Wherever the string "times" shows up in the records below, return that line.
= Beginning of Section =
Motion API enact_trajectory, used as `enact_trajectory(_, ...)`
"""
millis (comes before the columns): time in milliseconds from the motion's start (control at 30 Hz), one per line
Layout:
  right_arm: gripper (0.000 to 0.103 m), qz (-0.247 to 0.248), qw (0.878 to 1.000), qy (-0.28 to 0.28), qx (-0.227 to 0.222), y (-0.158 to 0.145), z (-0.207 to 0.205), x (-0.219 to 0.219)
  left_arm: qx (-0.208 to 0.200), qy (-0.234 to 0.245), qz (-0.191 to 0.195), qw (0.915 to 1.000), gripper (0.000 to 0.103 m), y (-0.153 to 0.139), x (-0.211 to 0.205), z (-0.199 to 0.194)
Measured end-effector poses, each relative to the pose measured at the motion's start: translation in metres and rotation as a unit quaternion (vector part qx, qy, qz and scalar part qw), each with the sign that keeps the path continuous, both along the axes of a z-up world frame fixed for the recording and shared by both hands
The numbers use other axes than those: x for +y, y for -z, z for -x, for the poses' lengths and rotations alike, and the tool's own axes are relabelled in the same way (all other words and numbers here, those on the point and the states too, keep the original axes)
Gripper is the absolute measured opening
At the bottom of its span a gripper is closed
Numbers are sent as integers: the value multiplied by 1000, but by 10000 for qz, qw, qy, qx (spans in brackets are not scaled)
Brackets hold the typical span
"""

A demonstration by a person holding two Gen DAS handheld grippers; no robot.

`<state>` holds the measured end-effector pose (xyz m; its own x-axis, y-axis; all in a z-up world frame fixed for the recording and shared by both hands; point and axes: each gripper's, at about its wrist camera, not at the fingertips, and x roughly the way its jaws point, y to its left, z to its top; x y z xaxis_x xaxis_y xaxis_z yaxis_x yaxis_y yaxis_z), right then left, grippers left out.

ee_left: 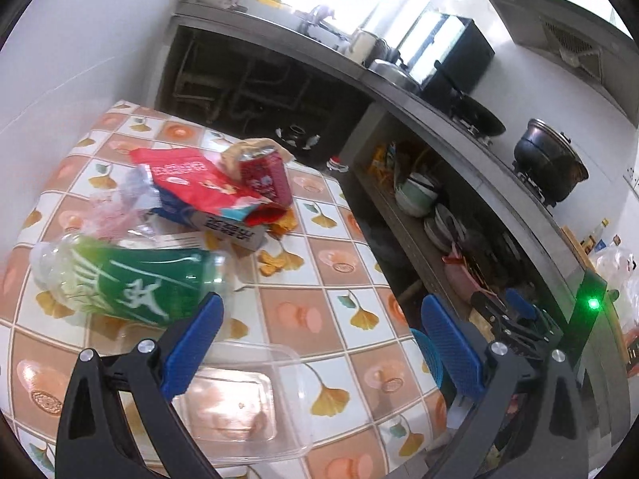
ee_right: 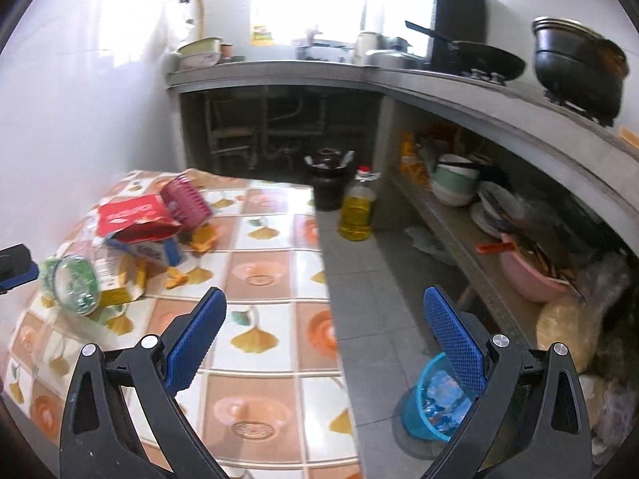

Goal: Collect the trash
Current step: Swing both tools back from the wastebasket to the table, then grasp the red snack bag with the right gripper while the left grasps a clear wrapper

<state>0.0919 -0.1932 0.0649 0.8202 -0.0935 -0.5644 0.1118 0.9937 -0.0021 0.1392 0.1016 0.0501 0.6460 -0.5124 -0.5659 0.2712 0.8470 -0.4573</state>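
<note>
Trash lies in a heap on the tiled-pattern table (ee_left: 343, 319): a green plastic bottle (ee_left: 120, 283) on its side, a red snack bag (ee_left: 191, 183), a red can (ee_left: 265, 177), a blue and white carton (ee_left: 223, 223) and a clear plastic tray (ee_left: 243, 395). My left gripper (ee_left: 323, 311) is open above the tray, its left finger just beside the bottle, gripping nothing. My right gripper (ee_right: 325, 303) is open and empty over the table's right edge (ee_right: 331, 319). A blue bin (ee_right: 431, 399) holding wrappers stands on the floor under its right finger.
Orange scraps (ee_left: 275, 263) lie by the carton. On the floor stand an oil bottle (ee_right: 357, 207) and a dark pot (ee_right: 327, 183). A counter (ee_right: 459, 80) with a wok and a black pot runs along the right, with a shelf of bowls (ee_right: 455, 187) below.
</note>
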Motion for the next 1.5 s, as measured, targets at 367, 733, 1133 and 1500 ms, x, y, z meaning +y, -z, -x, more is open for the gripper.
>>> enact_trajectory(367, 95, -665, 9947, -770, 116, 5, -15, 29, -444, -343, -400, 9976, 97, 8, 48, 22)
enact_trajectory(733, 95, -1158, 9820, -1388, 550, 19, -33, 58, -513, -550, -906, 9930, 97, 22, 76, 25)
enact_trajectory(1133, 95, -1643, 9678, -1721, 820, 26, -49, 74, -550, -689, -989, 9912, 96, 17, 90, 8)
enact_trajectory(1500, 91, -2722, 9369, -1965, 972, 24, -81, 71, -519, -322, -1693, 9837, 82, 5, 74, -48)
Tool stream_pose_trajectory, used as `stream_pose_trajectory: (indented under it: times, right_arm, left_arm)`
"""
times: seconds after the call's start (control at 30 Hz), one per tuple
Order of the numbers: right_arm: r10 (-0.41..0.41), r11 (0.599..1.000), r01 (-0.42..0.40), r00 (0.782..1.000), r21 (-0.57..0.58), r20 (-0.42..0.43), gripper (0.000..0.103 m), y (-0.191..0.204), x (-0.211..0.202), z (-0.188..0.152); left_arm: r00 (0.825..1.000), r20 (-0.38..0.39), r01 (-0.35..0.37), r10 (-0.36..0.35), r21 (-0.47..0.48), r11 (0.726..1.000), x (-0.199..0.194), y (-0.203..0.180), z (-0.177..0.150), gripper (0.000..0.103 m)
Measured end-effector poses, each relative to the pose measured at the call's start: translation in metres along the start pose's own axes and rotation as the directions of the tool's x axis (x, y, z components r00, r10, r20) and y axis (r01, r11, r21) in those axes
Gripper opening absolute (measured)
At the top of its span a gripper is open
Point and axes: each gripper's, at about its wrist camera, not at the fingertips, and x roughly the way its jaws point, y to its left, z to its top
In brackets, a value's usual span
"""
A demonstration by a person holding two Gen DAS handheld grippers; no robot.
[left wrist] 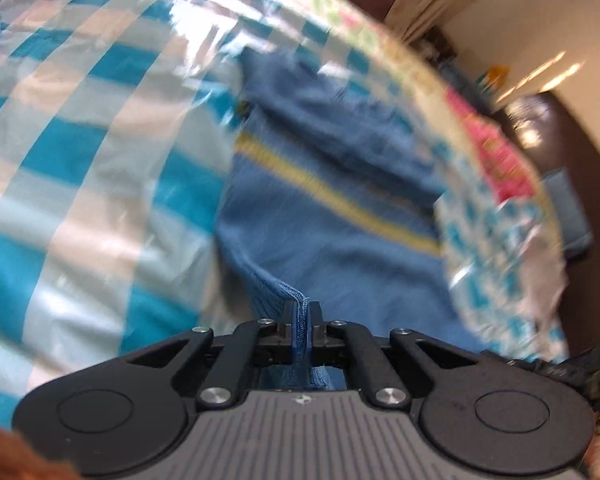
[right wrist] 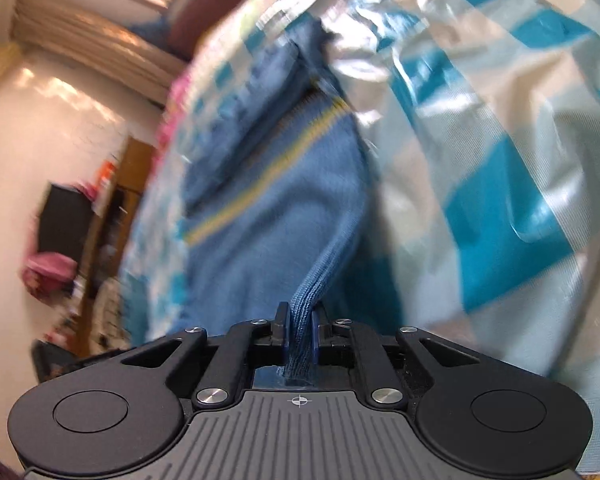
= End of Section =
• **Written solution**
Tool stream_pose_trajectory, used as `stream_pose_trajectory: (indented under it: times, right_arm, left_arm)`
times: seconds after the call's start (control at 30 Hz), one per tuple

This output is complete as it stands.